Während wir also mit die ersten waren (frühes Erscheinen sichert gute Plätze), die dort in den Kinosaal strömten, waren die Autorin und der Moderator bereits da. Es wurde bereits lustig geredet und die Leinwand erprobt.
Nachdem der Saal dann auch wirklich bis auf den letzten Platz gefüllt war, ging die Lesung los. Es gab eine kleine Vorstellung der Autorin und worum es im Groben geht und schon wurde vorgelesen.

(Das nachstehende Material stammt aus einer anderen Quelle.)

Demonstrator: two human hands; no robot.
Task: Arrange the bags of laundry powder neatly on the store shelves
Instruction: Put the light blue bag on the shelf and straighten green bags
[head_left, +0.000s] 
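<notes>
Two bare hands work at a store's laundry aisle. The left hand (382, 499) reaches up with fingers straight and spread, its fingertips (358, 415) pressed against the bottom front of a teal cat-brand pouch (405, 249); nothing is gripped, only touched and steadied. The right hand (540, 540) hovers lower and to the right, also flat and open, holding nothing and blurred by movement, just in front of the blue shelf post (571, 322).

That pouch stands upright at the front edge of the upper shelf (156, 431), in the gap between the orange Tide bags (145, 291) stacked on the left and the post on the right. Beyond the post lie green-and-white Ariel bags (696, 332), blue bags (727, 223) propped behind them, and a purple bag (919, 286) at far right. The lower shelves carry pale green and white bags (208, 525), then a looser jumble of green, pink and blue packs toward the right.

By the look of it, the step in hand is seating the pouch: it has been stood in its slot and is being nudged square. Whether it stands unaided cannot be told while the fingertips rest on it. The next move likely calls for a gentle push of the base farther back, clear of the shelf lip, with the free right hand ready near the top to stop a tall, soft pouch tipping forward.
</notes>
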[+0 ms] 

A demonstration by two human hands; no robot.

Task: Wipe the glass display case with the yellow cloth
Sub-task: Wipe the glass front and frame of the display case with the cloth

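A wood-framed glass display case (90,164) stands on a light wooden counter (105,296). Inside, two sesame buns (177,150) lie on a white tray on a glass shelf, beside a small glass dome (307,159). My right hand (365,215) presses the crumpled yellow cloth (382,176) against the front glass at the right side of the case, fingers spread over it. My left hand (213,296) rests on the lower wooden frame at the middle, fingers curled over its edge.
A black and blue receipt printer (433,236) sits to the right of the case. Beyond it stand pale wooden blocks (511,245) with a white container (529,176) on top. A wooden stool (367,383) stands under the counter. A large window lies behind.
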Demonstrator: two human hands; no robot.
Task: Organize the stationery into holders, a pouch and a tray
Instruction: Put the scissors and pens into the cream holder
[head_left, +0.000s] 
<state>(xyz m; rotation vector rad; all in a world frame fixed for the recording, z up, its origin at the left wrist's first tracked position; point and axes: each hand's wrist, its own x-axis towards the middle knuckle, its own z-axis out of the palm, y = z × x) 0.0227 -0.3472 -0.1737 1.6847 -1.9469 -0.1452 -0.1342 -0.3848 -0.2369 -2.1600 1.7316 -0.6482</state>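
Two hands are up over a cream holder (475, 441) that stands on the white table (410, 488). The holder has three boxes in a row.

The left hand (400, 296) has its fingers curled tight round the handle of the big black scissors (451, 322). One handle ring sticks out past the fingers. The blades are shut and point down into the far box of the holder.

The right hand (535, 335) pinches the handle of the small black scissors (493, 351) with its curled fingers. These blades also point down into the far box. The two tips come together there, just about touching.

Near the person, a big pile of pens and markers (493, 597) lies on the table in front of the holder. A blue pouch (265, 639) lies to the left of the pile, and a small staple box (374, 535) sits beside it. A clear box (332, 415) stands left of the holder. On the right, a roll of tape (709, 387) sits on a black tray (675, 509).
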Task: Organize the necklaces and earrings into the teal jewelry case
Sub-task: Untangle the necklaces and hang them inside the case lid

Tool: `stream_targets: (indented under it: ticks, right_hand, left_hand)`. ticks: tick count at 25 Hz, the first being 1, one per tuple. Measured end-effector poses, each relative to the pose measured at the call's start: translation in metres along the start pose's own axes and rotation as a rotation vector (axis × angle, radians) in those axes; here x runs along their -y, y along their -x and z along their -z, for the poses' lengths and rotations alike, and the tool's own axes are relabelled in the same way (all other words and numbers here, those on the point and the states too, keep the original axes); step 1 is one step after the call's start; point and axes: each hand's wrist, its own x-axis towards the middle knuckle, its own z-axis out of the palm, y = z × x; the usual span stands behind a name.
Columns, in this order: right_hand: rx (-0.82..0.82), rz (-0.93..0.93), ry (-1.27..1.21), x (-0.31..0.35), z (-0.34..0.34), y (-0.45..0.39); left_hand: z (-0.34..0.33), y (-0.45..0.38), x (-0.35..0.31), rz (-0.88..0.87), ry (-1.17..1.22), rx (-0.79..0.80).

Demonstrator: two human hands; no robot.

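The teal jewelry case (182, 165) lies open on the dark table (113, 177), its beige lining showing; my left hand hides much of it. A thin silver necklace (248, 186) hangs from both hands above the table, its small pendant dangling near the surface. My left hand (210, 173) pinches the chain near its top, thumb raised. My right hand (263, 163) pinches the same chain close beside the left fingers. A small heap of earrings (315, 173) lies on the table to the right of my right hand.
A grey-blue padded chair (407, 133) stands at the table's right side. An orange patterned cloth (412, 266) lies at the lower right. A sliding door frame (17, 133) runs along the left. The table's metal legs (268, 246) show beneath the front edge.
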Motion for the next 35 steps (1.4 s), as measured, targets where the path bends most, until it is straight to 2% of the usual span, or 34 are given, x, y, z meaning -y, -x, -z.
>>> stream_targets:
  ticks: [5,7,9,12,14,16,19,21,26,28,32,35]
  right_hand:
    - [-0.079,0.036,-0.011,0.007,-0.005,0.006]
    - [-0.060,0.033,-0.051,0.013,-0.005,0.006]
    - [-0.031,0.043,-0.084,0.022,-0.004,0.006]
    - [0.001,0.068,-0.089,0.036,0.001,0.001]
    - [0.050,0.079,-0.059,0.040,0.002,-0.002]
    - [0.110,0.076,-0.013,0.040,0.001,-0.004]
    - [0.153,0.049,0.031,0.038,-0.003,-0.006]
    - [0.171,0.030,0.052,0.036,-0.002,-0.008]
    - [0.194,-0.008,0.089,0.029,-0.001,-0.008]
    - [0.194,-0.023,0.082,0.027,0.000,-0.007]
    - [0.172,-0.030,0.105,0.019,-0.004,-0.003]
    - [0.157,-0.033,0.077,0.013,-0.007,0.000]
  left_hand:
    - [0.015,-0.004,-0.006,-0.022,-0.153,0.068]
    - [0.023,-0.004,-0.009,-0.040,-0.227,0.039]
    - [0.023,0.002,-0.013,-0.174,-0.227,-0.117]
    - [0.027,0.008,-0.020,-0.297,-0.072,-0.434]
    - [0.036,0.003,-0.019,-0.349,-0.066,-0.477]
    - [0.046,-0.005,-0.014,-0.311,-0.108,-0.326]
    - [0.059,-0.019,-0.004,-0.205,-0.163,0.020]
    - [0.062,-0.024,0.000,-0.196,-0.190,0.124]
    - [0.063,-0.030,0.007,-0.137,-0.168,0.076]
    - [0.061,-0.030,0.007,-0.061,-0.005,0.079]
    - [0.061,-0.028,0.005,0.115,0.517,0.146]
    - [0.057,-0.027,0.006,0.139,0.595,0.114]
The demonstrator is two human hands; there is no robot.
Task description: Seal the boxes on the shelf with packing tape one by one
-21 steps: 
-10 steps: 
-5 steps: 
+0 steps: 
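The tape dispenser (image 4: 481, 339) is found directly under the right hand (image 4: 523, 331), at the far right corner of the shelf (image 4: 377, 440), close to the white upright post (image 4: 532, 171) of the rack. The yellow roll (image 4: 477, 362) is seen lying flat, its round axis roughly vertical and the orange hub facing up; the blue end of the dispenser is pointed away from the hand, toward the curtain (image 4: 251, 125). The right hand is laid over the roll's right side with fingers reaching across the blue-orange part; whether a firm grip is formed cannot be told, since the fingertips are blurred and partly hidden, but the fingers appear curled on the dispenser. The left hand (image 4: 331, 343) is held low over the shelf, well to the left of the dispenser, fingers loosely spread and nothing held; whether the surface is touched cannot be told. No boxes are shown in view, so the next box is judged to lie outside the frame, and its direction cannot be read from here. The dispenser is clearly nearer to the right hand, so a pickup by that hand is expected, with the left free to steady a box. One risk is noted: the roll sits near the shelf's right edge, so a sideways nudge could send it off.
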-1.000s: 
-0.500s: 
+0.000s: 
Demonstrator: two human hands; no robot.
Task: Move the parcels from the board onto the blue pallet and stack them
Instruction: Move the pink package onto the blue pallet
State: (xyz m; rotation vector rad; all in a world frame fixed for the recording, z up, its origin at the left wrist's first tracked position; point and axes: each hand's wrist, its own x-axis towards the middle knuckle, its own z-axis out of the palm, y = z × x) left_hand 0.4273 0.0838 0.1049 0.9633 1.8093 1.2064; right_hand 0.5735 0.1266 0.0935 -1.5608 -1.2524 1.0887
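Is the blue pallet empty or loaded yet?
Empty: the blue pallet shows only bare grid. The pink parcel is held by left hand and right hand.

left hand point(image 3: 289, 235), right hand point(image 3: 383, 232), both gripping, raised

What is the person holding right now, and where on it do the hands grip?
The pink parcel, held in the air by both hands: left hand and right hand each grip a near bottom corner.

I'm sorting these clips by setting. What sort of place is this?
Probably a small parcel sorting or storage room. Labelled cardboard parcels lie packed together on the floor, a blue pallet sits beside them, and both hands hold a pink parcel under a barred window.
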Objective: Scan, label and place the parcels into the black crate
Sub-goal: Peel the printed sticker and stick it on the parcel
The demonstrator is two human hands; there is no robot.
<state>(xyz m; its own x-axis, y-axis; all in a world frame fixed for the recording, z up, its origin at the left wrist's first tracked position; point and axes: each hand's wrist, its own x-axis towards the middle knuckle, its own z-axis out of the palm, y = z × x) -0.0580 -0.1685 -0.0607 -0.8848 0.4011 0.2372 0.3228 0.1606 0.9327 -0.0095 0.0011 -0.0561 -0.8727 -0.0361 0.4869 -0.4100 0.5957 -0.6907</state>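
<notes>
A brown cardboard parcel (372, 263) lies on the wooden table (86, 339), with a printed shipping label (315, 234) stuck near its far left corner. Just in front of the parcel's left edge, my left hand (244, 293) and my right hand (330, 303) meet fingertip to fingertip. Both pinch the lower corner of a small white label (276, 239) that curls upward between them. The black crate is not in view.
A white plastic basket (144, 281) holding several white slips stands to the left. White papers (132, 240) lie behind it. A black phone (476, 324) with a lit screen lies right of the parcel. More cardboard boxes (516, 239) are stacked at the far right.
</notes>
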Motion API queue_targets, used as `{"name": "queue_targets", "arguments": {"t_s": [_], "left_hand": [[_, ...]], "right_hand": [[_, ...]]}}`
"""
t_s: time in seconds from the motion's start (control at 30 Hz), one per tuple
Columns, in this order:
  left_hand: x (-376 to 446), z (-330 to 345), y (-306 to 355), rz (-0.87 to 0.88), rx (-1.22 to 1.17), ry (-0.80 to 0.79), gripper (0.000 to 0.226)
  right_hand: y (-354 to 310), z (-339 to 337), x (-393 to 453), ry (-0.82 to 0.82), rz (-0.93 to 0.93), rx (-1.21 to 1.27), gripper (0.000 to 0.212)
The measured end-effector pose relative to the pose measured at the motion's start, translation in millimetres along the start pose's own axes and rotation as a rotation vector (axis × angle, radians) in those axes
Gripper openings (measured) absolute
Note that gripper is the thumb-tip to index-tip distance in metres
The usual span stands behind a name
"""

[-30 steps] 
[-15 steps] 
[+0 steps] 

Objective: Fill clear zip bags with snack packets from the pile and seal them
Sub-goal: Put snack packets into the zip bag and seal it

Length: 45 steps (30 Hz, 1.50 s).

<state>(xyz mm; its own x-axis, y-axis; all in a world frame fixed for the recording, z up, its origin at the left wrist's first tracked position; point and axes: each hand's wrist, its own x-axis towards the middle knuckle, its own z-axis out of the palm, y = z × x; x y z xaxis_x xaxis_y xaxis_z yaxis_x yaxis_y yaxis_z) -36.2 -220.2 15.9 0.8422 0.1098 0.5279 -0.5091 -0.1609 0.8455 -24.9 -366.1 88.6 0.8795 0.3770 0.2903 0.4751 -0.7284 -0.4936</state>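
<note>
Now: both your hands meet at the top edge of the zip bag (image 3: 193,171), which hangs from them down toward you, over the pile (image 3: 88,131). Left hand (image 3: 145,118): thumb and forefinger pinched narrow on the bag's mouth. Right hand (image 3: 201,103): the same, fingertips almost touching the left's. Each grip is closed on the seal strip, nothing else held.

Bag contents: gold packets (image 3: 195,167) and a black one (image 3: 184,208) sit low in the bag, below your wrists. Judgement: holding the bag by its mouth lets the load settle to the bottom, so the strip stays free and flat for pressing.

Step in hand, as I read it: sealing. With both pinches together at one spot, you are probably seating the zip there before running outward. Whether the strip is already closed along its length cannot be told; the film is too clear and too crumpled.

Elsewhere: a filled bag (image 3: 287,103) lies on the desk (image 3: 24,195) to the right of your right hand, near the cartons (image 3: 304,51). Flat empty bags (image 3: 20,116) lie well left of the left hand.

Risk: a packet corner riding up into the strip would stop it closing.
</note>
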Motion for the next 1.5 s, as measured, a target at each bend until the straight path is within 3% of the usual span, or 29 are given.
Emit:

Lesung Judith Döker Bild II

Man merkt ihr an, dass sie Schauspielerin ist - sie kann wirklich gut lesen. Der Moderator und sie haben in den Lesepausen immer wieder ihre Eindrücke vor Ort besprochen und es waren einige gute Lacher dabei =o)
Die Lesung hat wirklich Spaß gemacht und natürlich wollte sie uns nicht verraten ob denn am Ende das große Glück auf sie in Indien wartete. Dafür gab es ja dann schließlich das Buch.

Lesung Judith Döker Bild III

Am Ende der Lesung wurden indische Köstlichkeiten aufgefahren und jeder konnte sich bedienen. Sehr lecker - und sehr begehrt.
Nun hat es eine Weile gedauert, bis ich endlich dazu kam das Buch zu lesen und ich muss sagen, es hat mir wirklich Spaß gemacht. Es ist ja doch immer etwas anderes, wenn jemand über das Land berichtet, der dort war und wirklich viel verschiedenes gesehen hat, als wenn man sich eine Dokumentation anschaut, die sich genau aussucht was sie den Zuschauern zeigt.
So merkt man schon, dass die Erziehung in Indien eine sehr eigene Art ist und mit der westlichen überhaupt nichts gemein hat. Und doch funktioniert alles. Das wichtigste in Indien ist die Familie, das sollten wir vielleicht für uns auch einmal überdenken.

Warum ziehe ich einen halben Stern ab, wenn mir das Buch doch so zusagt. Nun, es kommen viele indische Begriffe vor die oftmals nicht erklärt werden. Ich hätte ein kleines Verzeichnis am Ende sehr hilfreich gefunden. Auch eine Karte von Mumbai wäre hilfreich gewesen. Ich bin nicht so bewandert in Ortskunde und konnte mir deshalb nicht so richtig vorstellen wo denn jetzt eigentlich was stattfand.

Ich bedanke mich an dieser Stelle herzlich beim btb-Verlag für das Rezensionsexemplar und die Möglichkeit der Lesung bewohnen zu dürfen.